The Myth and Math of the Moment
By C. Naseer Ahmad
Washington, DC

We are made for this moment, and we will seize it,” boldly declared a triumphant and confident President Obama. There was plenty more food for thought in his second inaugural address. One ought not to forget his 2004 speech proclaiming that “there are no red states or blue states, just the United States.”

Let us ponder a bit how this moment on January 21, 2013 became possible. Let us also not forget that the opposing party had some loud bumper stickers marking the day with the “O” in Obama crossed out or portraying the President as a rabid socialist bent upon destroying the growth engine called “USA”.

“We have the math, they have the myth”, said Jim Messina Obama’s campaign manager in 2012. The math was real – with almost a million people gathered to see the myth proven wrong on January 21, 2013. And, you did not have to wait this long. Long before this moment of truth and the debate debacle in Denver, one got the feeling that President Obama will again be retaking his oath “to preserve, protect and defend the Constitution of the United States” – so help him God.

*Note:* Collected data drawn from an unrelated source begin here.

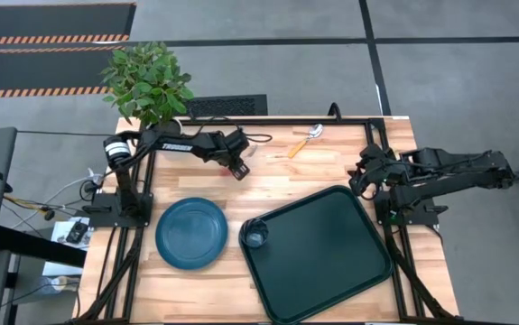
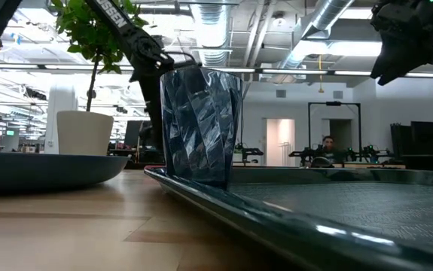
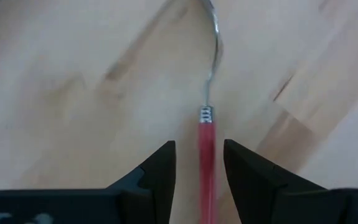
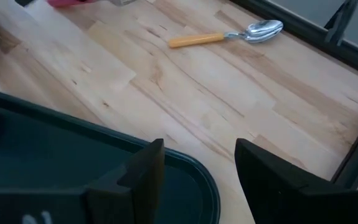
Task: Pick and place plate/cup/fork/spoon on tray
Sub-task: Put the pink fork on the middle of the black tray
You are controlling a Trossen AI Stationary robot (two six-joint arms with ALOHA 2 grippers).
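Note:
The red-handled fork (image 3: 207, 134) lies on the wooden table, its silver neck pointing away from my left gripper. My left gripper (image 1: 237, 168) is open, with one finger on each side of the red handle and a gap showing on both sides. The teal-blue plate (image 1: 191, 233) rests flat on the table, left of the tray. The dark cup (image 1: 255, 235) stands upright in the near left corner of the green tray (image 1: 322, 257). The orange-handled spoon (image 1: 303, 143) lies at the far edge. My right gripper (image 1: 364, 181) is open and empty above the tray's far right corner.
A plant in a white pot (image 1: 148, 86) stands at the table's far left corner. The black frame rails (image 1: 313, 119) run along the table's far edge and sides. Bare wood (image 1: 331, 167) lies between the spoon and the tray.

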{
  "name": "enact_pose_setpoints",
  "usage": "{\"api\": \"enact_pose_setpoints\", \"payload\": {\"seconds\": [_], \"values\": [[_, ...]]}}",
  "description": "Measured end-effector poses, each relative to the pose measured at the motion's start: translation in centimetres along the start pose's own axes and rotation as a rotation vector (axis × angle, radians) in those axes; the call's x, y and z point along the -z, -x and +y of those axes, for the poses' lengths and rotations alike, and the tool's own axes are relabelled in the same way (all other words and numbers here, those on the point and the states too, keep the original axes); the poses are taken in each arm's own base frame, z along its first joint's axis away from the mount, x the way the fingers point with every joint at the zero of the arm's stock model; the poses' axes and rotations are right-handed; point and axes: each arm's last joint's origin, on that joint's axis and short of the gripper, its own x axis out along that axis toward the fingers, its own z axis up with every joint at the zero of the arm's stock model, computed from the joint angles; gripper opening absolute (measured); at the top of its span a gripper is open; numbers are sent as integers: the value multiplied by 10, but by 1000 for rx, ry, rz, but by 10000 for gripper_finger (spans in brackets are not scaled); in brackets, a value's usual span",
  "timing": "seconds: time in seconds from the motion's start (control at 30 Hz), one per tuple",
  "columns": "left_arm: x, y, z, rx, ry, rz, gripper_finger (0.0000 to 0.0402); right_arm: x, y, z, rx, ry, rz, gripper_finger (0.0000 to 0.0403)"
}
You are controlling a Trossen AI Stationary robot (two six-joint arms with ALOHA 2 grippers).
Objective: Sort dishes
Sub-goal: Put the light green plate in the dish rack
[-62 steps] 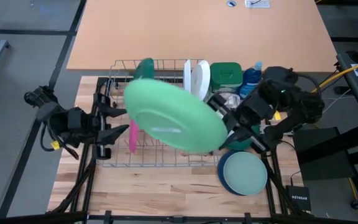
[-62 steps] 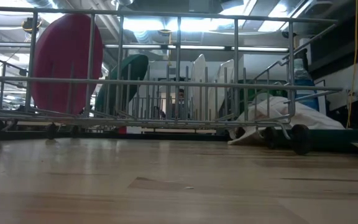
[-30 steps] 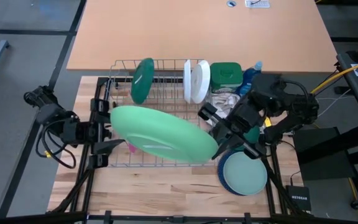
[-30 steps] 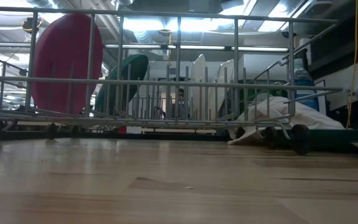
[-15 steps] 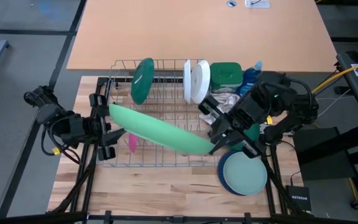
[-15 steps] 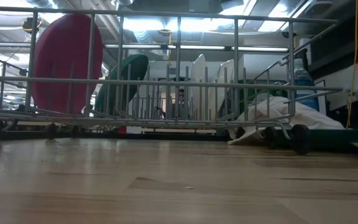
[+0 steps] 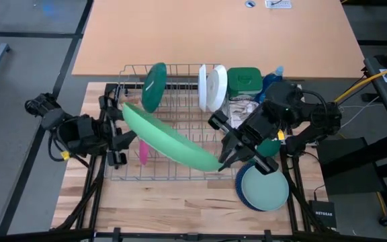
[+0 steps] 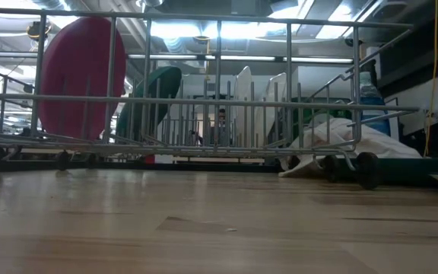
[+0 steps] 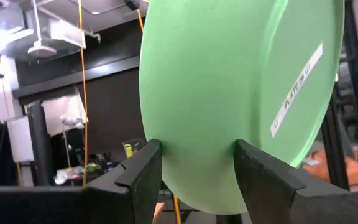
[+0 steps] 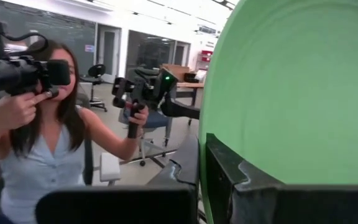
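Tilted nearly on edge now, the light green plate [image 7: 170, 139] nears the rack [image 7: 180, 171], right gripper [image 7: 224, 159] clenched on it, left gripper [image 7: 123, 134] spread; stacked plates [image 7: 264, 188] apparently remain.

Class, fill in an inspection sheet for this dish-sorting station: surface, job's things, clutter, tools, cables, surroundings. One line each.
Surface: wooden table, with a wire rack on it.
Job's things: light green plate tilted over the rack; dark green plate and white plates upright in slots; pink plate on edge; teal plate flat beside the rack.
Clutter: green tub, blue bottle, cloth.
Tools: right tool shut on the light green plate's rim; left tool open, fingers either side of its other edge.
Cables: yellow cable at right.
Surroundings: a person holding handheld controllers.
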Motion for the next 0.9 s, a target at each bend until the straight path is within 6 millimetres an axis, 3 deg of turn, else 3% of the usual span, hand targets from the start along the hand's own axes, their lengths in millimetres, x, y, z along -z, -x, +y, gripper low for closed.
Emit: {"api": "enact_pose_setpoints", "payload": {"seconds": [0.3, 0.9], "values": [[1, -2, 3, -21, 17, 0, 184, 1, -1, -3, 73, 7, -1, 12], [-6, 2, 19, -65, -329, -3, 184, -4, -1, -5, 91, 43, -55, 12]]}}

While Newt Gingrich was neutering himself, Herman Cain was being a buffoon in front of cameras and other opposing candidates were committing political Hara-Kiri, young Obama volunteers were busy coaching motivated voters almost twice their age. I met one such volunteer on deck a few houses down on Remington Road in Oakton – a fairly conservative neighborhood. The sparkle in the eye of this young volunteer was saying that he was “fired up, ready to go” and one could easily tell who would be taking the oath of the office on January 21, 2013.

Just a few weeks earlier on November 11, 2012 at the Velocity Five Sports Bar in Falls Church, Virginia, about twenty miles west from where Mr. Obama spoke on January 21, 2013, Paul Jameson a leader of the Fairfax County Democrats explained precinct by precinct counts for the Obama, Tim Kaine and Gerry Connolly victory at the polls. Moments later, Delegate Mark Keam electrified the volunteers who turned a right leaning district into a purple state. Delegate Keam is a testament to success of the immigrants and the changing demographics in America. He is a person not to be discounted. After all, he was one of the invitees to the State Dinner at the White House earlier in 2012. Here is one more reason why math matters more than the myth about the immigrants in modern America.

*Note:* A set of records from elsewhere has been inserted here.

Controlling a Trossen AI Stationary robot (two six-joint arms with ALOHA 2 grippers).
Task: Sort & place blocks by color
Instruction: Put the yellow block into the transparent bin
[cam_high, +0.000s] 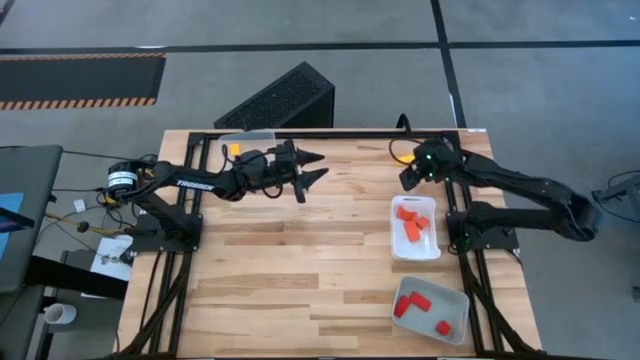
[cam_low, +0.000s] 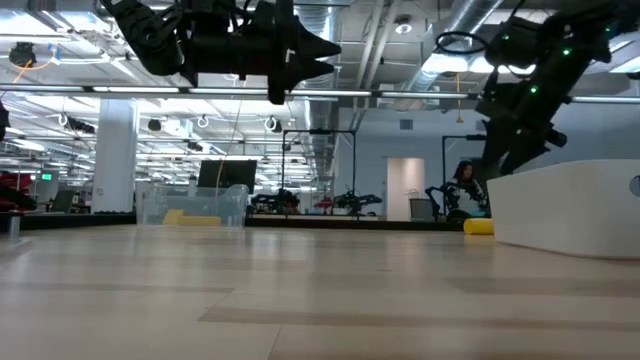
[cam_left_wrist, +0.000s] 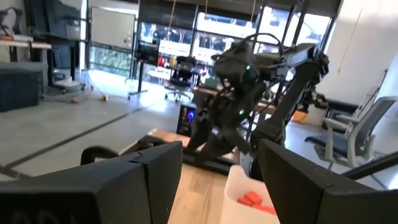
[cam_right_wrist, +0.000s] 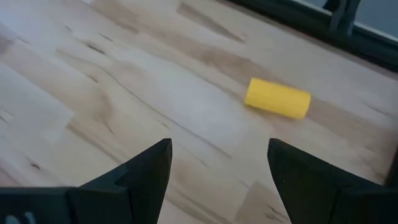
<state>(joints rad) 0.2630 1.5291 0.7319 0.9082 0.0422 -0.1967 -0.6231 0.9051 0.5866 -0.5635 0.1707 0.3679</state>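
My right claw hangs wide open and empty above the far right part of the worktop, fingers pointed down at the wood, with one yellow block lying on its side just ahead of the fingers and a little off their centre line; I judge the spread is there so I can drop over that rounded piece without nudging it into a roll. It lies close to the worktop's far edge, so a push from one finger could send it off. Toward my own base from this claw sits a white tray holding the orange blocks, and farther the same way a second tray holds the red blocks; both colours look already gathered, which is why I take yellow as the step in hand. My left claw is held high over the far middle of the worktop, fingers parted and carrying nothing, pointing across at my right arm; I read that as waiting out of the way. Behind the left claw, at the far edge, stands a clear tray with something yellow in it, likely where the yellow piece belongs, well apart from my right claw.
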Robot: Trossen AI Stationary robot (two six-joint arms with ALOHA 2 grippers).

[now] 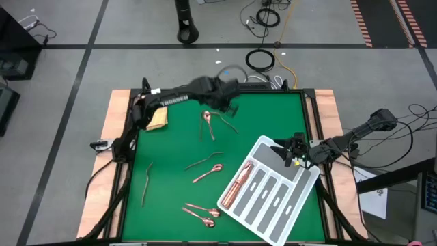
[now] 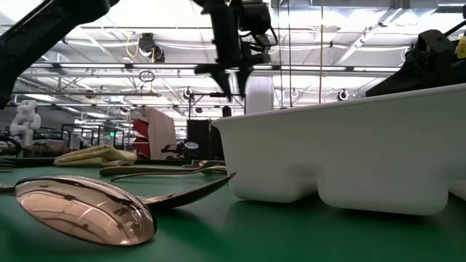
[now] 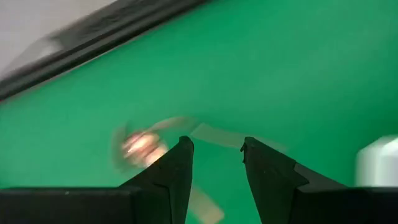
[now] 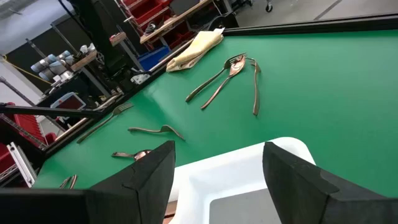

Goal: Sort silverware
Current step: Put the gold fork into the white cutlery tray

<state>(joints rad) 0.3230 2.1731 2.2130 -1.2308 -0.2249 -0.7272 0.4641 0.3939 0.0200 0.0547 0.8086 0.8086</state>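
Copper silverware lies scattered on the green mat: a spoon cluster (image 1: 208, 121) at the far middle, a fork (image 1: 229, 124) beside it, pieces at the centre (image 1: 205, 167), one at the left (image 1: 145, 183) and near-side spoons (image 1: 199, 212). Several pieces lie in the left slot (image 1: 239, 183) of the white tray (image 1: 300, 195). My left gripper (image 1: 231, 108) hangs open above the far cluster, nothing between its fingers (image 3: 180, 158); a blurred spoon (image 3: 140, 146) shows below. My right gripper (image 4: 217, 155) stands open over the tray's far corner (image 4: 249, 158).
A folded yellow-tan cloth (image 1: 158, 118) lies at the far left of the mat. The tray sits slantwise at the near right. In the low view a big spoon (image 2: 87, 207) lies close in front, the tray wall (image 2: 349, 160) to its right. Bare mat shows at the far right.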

“I am a Democrat now”, said - in Urdu - a humbled former Chairman of Fairfax Republican party at a gathering to celebrate Representative Gerry Connolly’s victory party in downtown Fairfax in early December 2012. Only a few years ago, people remember him thanking President George W. Bush at the Army Navy Club in Fairfax, Virginia for invading Iraq. Not long after that victory party one could meet fellow immigrants gathered at the Tower Club invited by a jubilant Rep Gerry Connolly to thank his donors. It was one of those rarest moments, as politicians rarely hold such events. There one met local business leaders like M. Siddique Sheikh – owners of several businesses and a Pakistani American whose palatial house in Alexandria appears to be the first stop for an American Ambassador representing a Democratic President heading towards Islamabad. There goes the myth that all Pakistani Americans support the opposing party.

And, it was bemusing to note that only a few weeks earlier – in the same Tower Club top floor room - one could tease the popular Republican Governor of Virginia if he would be a Presidential candidate in 2016 and joyfully hear him respond: “I will be working to help reelect President Romney for a second term”. Long live President Mitt.

These wandering thoughts harken another interesting moment in one’s life earlier this summer at a restaurant near Georgetown University when the waiter brought the check for a family dinner. “I just want to let you know that just last week, the President was sitting at this table,” quietly but confidently spoke the waiter with a distinctive Pakistani accent – such that one could easily predict the street of Lahore where he grew up in. Then he went on to tell us that he personally served former President Clinton in the room below not long ago. It will be an act of financial suicide to chase the Presidents of the United States to the places they dine. But, it is reassuring to know that the POTUS dines among the populace.

There was a time when it was a struggle to explain to inquiring minds where Pakistan was on the map or whether if it was a country in the first place. Not anymore. Painful moments – 9/11 and the hapless Faisal Shehzad - in history have relieved the burden of explaining the exact geographical coordinates of the country of birth for many Americans. Nowadays, the death tolls from suicide bombers and drone strikes show the steep climb that many of us have to undertake to repair the damage to seize the moment and seize the day to contribute positively and not to be counted as thankless “takers”.